_TASK REQUIREMENTS_: Copy each line of the following data that contains "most".

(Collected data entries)
****
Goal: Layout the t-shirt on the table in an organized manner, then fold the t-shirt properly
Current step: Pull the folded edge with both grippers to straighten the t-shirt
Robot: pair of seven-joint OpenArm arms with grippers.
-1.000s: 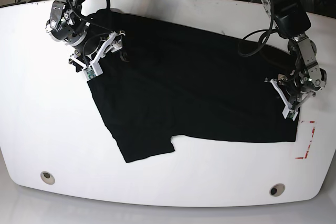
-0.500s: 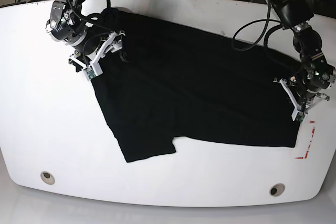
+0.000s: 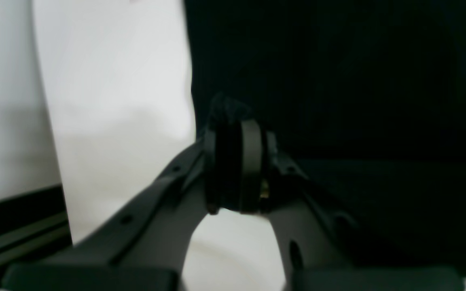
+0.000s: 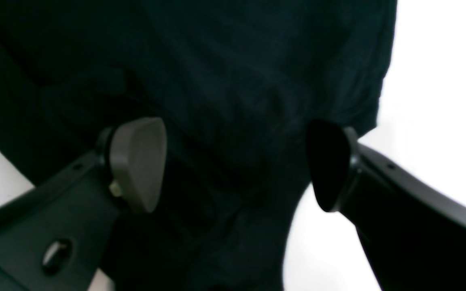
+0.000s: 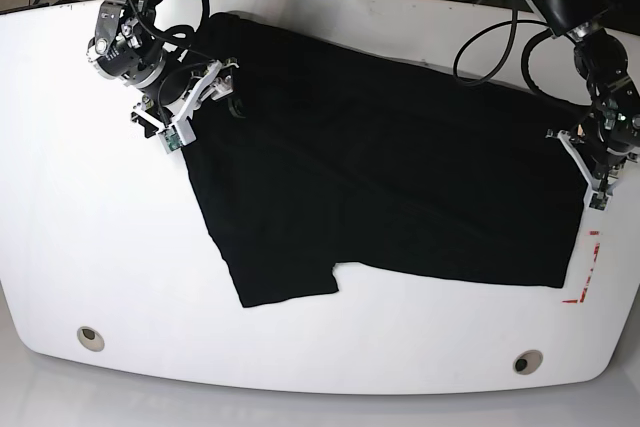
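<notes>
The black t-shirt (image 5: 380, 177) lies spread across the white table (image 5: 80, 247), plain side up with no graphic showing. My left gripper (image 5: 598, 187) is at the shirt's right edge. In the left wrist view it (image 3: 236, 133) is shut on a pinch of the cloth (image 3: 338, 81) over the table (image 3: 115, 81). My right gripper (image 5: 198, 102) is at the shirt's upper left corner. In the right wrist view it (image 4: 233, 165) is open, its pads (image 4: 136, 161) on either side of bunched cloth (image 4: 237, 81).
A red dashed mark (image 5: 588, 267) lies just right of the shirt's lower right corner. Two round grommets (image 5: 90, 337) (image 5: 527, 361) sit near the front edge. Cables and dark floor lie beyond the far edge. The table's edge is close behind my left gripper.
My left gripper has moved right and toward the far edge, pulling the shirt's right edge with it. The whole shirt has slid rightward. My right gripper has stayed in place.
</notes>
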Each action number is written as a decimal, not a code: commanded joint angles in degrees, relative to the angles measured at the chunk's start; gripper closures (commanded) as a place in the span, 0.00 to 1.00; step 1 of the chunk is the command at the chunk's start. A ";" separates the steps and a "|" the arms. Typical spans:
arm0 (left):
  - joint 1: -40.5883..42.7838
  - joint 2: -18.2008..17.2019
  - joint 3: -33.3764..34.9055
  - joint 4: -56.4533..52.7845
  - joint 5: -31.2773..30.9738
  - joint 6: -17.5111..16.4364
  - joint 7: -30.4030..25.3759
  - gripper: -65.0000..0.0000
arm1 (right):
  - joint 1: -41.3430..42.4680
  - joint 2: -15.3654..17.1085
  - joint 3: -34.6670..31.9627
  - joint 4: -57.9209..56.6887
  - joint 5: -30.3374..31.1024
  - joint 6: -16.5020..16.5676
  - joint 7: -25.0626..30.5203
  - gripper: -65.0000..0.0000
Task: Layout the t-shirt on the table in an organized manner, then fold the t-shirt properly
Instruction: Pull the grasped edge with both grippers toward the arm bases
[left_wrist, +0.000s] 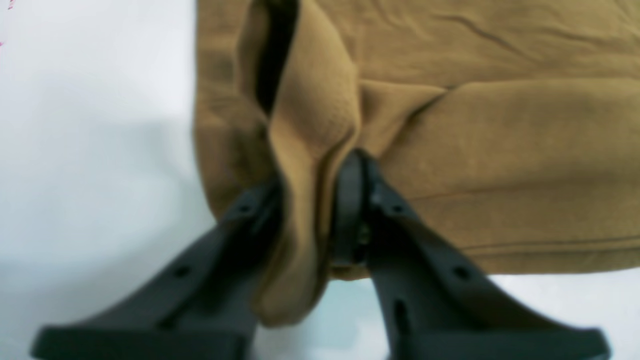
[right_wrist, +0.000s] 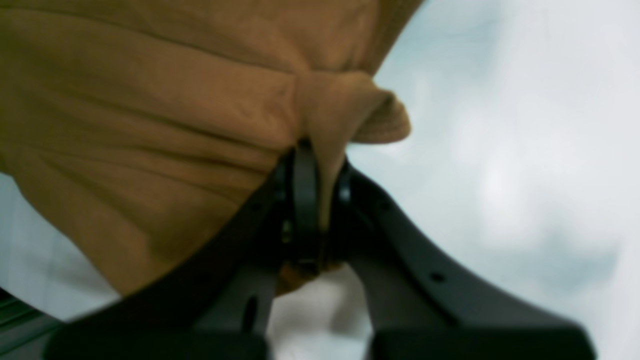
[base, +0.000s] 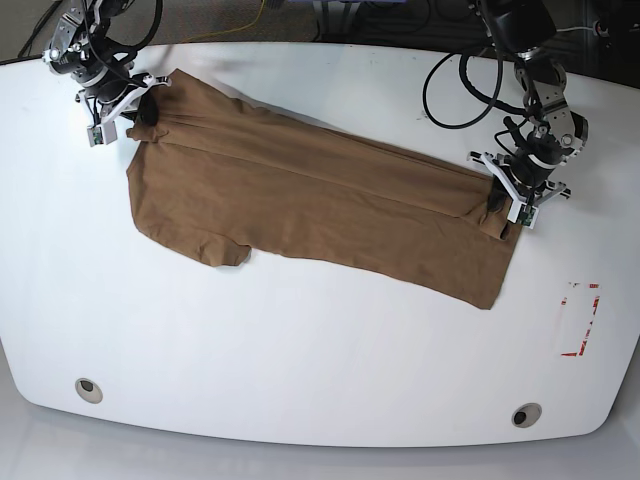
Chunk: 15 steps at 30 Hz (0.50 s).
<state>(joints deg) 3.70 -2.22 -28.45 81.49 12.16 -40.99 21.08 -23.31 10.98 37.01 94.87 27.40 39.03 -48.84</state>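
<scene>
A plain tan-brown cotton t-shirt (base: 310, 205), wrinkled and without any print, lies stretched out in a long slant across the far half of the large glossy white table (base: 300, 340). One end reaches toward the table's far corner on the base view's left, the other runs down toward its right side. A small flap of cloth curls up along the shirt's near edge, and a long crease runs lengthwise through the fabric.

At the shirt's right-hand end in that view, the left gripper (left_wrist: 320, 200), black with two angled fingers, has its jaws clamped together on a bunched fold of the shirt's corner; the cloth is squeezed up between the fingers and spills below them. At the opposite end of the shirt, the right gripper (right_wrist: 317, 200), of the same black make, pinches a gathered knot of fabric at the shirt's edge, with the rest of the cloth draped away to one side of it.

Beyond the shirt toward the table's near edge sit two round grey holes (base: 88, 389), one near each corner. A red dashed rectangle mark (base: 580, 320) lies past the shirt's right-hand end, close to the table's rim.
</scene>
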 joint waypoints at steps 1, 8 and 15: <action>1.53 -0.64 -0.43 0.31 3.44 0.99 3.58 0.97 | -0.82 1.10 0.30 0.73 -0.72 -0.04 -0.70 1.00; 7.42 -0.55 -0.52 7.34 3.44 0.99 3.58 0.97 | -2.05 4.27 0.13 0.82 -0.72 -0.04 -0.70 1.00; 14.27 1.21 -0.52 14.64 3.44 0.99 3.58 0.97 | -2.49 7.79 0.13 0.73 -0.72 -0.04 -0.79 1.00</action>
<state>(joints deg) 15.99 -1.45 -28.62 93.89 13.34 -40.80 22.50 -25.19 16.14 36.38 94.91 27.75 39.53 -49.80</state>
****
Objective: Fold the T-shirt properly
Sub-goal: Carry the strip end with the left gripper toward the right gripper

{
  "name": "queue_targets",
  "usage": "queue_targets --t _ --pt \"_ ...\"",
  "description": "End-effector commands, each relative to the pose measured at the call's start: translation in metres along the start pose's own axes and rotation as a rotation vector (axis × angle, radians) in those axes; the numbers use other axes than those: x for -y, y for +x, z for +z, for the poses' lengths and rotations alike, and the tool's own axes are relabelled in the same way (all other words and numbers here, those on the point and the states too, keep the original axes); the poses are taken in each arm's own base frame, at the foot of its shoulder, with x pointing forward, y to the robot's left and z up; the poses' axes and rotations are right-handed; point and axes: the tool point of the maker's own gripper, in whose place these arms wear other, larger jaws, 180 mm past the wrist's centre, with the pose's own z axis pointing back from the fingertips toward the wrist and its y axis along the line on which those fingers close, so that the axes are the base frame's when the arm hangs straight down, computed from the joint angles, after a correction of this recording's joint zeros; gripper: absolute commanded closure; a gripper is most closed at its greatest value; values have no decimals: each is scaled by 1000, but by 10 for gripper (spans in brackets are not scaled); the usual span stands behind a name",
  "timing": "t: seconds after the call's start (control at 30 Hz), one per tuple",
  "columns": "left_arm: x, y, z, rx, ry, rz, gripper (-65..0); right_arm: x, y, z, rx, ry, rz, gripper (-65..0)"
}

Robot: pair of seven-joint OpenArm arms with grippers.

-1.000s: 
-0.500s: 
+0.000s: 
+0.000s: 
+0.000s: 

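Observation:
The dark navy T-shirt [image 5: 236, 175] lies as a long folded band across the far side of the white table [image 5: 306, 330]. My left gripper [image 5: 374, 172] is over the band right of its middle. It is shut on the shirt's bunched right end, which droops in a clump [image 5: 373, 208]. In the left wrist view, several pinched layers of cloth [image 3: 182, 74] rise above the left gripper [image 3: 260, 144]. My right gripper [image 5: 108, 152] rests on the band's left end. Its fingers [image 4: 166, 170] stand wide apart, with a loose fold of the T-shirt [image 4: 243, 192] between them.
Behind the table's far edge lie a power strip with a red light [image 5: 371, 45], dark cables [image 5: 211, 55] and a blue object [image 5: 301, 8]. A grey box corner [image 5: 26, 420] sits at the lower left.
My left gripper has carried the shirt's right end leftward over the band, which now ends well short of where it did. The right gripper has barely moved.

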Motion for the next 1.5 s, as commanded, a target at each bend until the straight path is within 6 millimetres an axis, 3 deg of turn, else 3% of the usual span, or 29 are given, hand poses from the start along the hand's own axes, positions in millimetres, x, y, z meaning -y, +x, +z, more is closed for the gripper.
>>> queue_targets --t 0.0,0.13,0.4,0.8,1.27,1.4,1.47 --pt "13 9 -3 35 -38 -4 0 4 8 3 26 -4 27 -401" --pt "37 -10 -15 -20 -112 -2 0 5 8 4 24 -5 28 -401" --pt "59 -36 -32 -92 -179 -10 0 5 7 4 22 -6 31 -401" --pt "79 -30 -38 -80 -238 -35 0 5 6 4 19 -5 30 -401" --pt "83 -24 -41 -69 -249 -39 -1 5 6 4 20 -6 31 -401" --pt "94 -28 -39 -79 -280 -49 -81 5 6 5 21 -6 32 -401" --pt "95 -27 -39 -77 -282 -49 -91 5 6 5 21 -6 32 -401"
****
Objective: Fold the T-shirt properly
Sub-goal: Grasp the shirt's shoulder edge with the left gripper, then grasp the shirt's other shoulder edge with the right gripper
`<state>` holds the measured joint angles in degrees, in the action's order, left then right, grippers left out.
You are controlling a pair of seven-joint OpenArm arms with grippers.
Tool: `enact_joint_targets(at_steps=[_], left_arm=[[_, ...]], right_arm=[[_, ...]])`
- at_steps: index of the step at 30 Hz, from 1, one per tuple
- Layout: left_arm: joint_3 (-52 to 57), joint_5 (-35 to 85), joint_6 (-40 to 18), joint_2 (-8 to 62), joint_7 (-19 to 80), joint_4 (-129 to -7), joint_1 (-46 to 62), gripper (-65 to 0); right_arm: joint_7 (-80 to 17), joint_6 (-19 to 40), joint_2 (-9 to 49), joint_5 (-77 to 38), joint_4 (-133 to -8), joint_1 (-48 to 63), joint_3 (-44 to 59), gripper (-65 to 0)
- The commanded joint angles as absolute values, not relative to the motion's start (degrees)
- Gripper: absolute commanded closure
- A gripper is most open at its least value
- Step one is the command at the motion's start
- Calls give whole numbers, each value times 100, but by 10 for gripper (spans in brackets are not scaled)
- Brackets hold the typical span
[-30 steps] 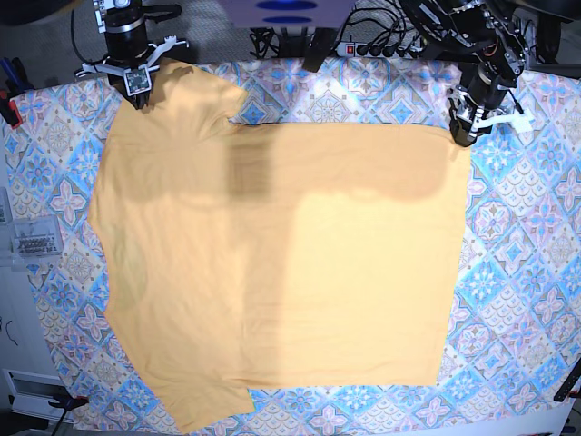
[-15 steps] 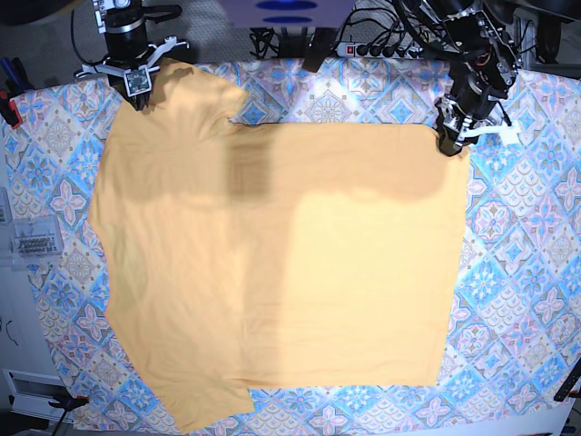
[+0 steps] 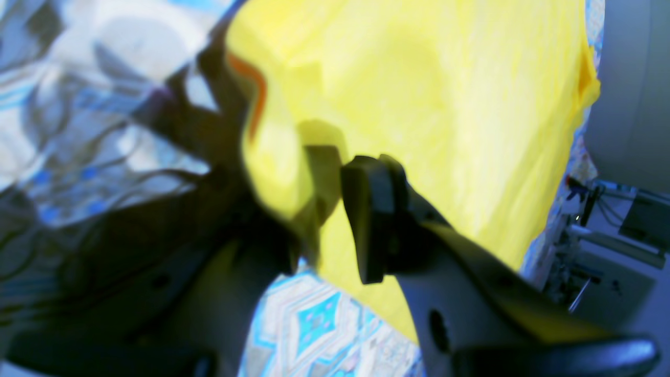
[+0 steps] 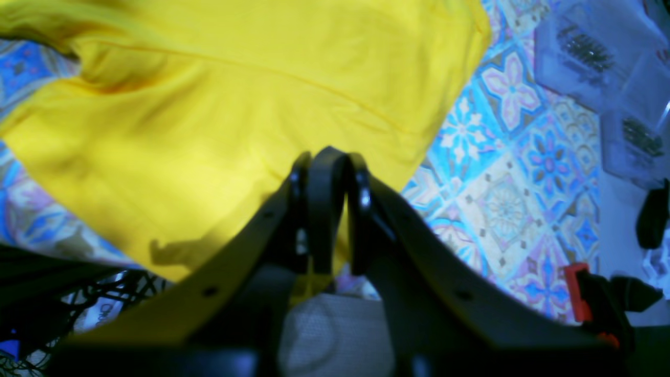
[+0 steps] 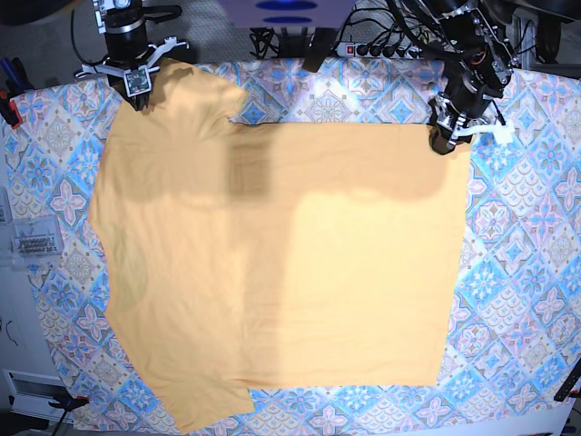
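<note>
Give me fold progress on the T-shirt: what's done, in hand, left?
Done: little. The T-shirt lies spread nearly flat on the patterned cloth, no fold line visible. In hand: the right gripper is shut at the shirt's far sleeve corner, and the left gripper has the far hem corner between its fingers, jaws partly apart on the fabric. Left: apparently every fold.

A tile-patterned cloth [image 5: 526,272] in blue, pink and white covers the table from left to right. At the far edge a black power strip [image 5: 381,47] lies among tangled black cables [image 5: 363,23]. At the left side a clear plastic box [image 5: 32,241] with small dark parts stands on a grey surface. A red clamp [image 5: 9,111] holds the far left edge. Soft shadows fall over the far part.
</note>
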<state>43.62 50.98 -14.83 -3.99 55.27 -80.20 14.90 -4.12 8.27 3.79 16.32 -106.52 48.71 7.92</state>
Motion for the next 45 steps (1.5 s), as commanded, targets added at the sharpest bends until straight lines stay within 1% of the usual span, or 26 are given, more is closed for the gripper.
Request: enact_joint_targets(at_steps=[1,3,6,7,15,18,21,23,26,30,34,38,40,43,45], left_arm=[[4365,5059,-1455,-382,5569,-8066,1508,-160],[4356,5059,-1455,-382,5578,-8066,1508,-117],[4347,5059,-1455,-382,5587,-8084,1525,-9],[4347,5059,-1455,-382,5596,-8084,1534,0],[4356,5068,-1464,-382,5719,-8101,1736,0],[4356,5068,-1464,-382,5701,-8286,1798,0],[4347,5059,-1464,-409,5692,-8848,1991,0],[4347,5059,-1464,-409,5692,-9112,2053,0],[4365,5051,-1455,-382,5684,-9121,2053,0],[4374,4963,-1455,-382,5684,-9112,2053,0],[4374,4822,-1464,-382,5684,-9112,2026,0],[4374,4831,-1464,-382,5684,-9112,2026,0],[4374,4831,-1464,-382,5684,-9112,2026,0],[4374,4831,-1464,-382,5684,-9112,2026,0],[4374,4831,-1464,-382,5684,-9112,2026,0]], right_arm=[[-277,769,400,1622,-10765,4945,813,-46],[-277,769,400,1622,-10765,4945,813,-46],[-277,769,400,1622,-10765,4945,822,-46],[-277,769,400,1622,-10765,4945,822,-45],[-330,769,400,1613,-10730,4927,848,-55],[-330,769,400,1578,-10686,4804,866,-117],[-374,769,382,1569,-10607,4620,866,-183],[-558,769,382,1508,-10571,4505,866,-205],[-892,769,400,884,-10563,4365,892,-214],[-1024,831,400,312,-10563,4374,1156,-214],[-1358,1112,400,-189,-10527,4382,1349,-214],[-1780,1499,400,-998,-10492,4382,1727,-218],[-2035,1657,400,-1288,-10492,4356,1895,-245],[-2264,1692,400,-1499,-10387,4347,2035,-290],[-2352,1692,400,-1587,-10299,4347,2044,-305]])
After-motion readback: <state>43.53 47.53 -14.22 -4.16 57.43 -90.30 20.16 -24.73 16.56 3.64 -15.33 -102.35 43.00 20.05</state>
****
_RESULT_:
  "description": "End-effector commands, each relative to the pose measured at the call's start: translation in metres along the start pose's own axes and rotation as a rotation vector (axis × angle, radians) in those axes; the numbers use other axes than those: x for -y, y for +x, z for +z, for the poses' lengths and rotations alike, and the tool's own axes are relabelled in the same way (all other words and numbers here, those on the point and the states too, keep the original axes); the poses are taken in each arm's own base frame, at the foot of its shoulder, with x pointing forward, y to the robot's left and z up; the poses' axes and rotations are right-handed; point and axes: the tool point of the maker's own gripper, in whose place these arms wear other, larger jaws, 180 mm past the wrist's centre, with the pose's own z axis pointing back from the fingertips toward the wrist and its y axis along the line on which those fingers close, so that the axes are the base frame's when the arm hangs straight down, computed from the joint angles, after a correction of this recording's joint zeros; gripper: absolute commanded closure; a gripper is most closed at its greatest value; values have no decimals: each is scaled by 1000, but by 10 for gripper (spans in brackets are not scaled); the usual span stands behind a name",
- A gripper is most open at its least value

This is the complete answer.